:: Work item ::
Exactly as they appear, reproduce the lines from the one holding "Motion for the" through the last line of the material below.

::: Data extract :::

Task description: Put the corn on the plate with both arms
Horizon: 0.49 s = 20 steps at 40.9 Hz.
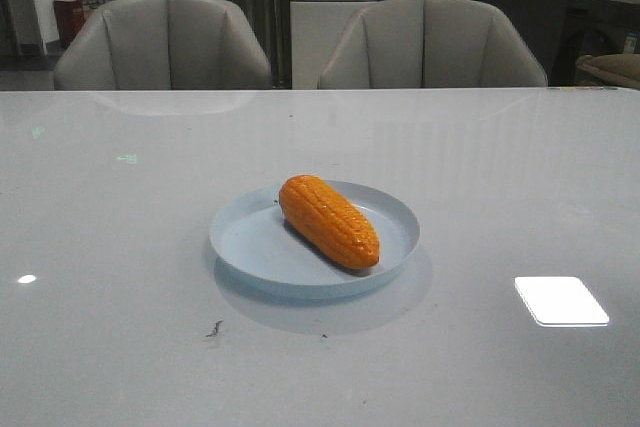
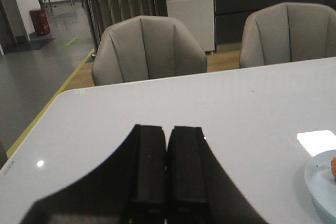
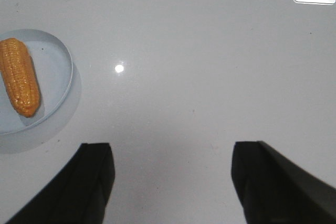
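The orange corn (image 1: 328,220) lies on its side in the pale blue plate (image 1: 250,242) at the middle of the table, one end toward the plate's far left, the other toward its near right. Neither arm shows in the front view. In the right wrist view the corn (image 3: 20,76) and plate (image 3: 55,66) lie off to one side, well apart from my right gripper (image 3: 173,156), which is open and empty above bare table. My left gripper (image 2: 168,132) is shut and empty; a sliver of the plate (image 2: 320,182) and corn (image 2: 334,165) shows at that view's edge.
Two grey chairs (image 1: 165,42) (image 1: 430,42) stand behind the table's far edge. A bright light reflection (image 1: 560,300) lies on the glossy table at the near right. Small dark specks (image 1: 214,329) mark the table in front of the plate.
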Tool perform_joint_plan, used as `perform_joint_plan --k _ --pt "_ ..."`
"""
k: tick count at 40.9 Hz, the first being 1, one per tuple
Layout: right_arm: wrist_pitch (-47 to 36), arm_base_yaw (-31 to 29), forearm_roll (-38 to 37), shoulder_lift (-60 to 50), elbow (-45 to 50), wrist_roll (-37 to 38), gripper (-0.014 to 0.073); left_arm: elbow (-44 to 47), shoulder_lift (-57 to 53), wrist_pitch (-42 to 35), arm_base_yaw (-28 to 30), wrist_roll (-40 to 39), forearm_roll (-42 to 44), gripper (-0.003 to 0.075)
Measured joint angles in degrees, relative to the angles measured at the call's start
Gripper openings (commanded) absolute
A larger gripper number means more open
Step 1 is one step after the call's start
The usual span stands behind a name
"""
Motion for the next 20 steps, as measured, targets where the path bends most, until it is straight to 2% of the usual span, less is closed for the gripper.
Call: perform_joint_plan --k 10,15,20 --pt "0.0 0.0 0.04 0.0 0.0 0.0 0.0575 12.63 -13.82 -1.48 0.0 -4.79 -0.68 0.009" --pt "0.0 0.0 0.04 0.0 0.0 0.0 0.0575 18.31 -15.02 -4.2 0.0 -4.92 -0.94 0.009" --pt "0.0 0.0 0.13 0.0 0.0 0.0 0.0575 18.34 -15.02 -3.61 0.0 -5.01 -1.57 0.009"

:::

:: Answer to this exercise ::
Motion for the next 20 steps, as measured, targets where the path bends most, until it is straight to 2% of the usual span, less is closed for the gripper.
Call: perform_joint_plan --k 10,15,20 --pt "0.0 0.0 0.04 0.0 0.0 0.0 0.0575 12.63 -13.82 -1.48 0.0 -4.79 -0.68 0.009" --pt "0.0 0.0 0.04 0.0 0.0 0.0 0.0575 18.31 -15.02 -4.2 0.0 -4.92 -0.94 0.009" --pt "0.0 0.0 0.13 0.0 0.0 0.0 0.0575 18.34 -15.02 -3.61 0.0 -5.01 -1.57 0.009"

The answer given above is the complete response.